Role preparation I read through the entire score and libretto, I make sure I have an understanding of the text, the story, where it’s going.

I always try to start from the text. Usually I take it to my coach, I have coaches all around the world who I trust. I get them to record it for me. I bang through the notes, then take it to my teacher, to an acting coach and a diction coach. All along the way I’m doing my research into the story, the composer, the inspiration behind it all.

Performance preparationI like to sing, actually. I always sing the day before, the warm-up begins then. The day of the performance, I don’t have to do too much. I sleep in as late as possible and I do a little bit of a warm-up.

The bit I’m worst at is doing too much speaking. I have a good meal before the show, and do some physical and vocal stretching. But I don’t have a major workout. It should all be there by then.

Maintaining the voiceI try to avoid smoggy places and speaking too much. It’s speaking that kills the voice more than anything. At home I sing when I’m vacuuming, when I do the dishes. I’m sure the neighbours hate me. That’s when I get the best notes. I have my coaches, and go to my voice teacher twice a year for a vocal tune-up. She’s kind of like a chiropractor. She fixes everything, and when she’s done her work, everything is lined up.
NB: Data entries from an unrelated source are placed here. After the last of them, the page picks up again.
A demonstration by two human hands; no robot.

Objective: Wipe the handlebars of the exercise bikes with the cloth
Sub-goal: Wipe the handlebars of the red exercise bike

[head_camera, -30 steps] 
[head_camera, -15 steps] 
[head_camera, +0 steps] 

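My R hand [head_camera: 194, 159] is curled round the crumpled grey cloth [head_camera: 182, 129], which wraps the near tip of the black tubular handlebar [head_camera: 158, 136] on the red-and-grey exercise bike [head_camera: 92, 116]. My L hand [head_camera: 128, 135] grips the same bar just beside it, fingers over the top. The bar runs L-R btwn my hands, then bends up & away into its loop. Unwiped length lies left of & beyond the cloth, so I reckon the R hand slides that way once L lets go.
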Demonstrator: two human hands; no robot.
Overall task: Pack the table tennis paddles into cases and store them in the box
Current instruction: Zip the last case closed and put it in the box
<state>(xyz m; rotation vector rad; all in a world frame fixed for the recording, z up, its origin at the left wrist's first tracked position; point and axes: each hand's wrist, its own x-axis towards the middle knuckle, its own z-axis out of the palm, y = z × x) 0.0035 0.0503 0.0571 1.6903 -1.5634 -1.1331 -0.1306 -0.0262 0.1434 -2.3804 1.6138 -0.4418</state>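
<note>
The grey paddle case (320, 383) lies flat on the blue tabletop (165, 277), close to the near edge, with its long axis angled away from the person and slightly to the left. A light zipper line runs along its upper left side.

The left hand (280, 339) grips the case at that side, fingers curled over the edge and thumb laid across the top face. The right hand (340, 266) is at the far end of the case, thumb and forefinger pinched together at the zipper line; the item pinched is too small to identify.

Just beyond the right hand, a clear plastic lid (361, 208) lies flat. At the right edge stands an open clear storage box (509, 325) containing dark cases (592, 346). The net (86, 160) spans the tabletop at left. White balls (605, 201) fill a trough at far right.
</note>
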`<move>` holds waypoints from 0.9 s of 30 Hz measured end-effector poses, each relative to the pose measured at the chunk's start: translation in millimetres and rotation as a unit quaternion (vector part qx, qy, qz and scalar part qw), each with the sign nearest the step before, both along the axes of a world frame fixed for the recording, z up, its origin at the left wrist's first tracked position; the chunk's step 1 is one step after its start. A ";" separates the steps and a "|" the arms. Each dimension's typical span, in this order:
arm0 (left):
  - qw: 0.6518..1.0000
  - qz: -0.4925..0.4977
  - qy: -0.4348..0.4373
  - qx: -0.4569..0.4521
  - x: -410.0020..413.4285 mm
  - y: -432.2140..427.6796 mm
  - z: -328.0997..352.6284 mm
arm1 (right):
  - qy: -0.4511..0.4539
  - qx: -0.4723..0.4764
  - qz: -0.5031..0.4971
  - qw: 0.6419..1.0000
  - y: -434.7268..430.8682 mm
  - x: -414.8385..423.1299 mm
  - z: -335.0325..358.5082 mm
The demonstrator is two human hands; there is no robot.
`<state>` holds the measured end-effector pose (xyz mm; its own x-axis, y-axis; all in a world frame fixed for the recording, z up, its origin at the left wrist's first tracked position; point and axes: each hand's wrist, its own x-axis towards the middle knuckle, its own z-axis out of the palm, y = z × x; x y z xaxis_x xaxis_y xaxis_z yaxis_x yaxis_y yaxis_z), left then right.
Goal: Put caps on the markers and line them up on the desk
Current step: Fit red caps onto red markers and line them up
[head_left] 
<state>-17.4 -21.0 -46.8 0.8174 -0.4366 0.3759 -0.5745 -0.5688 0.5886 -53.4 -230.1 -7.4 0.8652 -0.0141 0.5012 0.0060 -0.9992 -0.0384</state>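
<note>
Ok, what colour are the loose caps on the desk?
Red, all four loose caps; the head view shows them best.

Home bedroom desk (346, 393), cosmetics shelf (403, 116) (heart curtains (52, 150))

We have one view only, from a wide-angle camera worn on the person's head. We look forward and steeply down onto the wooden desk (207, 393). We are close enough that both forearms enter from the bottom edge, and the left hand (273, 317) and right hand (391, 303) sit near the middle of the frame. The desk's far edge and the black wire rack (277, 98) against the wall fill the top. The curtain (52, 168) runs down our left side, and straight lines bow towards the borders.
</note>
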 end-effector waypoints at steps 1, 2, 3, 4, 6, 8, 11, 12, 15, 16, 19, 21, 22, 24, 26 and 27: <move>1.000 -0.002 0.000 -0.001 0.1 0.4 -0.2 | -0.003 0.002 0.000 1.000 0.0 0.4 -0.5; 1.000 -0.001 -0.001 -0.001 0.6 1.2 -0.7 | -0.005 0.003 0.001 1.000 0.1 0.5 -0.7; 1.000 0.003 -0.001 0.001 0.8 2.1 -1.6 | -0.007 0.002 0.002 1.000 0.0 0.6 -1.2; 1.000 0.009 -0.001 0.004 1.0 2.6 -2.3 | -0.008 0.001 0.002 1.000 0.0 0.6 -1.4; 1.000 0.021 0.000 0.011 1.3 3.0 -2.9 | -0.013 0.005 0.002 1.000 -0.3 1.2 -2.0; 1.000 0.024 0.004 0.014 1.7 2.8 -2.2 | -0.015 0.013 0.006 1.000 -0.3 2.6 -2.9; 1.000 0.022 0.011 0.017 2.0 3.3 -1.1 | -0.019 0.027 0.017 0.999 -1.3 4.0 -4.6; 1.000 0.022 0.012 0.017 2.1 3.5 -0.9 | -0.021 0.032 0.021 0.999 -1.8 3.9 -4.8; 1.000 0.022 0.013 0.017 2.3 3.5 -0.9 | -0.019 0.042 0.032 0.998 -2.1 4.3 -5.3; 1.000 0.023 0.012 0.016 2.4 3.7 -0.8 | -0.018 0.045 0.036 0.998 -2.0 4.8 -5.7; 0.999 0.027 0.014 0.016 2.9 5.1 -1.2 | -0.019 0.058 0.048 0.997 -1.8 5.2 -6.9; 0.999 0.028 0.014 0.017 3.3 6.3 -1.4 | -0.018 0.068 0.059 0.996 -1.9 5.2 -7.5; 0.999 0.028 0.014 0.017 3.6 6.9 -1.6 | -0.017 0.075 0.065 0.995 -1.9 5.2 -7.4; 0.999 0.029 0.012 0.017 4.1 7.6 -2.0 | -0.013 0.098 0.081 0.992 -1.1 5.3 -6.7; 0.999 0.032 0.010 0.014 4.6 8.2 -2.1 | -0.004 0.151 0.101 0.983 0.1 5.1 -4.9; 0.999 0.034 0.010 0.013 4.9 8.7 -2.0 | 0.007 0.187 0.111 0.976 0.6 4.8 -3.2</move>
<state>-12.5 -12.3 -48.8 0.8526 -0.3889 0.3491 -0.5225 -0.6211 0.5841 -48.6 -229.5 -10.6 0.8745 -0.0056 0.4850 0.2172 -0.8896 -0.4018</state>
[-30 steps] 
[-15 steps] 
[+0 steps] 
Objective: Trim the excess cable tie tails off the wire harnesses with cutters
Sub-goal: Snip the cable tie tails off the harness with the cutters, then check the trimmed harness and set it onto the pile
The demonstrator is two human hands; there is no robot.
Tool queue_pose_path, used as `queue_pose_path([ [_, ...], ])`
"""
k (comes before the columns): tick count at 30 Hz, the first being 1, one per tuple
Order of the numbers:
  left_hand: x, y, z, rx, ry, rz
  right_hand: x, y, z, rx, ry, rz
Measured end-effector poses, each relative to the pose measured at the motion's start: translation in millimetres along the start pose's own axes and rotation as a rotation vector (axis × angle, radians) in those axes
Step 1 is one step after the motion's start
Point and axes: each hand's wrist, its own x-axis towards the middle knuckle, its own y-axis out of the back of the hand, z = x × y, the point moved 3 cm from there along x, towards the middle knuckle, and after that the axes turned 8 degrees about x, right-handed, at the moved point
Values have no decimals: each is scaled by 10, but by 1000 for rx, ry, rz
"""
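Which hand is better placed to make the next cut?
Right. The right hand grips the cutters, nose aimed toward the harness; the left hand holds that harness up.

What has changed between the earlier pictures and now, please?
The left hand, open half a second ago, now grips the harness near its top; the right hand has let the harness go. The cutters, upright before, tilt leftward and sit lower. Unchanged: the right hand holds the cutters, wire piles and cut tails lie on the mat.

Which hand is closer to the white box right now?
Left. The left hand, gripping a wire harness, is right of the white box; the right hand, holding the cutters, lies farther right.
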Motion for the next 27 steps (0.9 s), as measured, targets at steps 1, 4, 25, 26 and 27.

Biggest surpriseDiscovering my high notes. When my teacher asked me to sing Sempre libera [from Verdi’s La traviata], I thought I couldn’t do it. But these high notes came out, which I didn’t expect. You can’t really work on them much. They’re either there or they’re not. And when I had true laryngitis I didn’t know if my voice was ever going to come back. It was terrifying.

Favourite ariaProbably Depuis le jour from Charpentier’s Louise, because it’s so beautiful. The text is so wonderful and so real. I understand where the character is at that moment, the first time she . . . let’s not get too detailed . . . the first time her heart was opening. It’s so pure, so honest. It’s a dream for me to sing.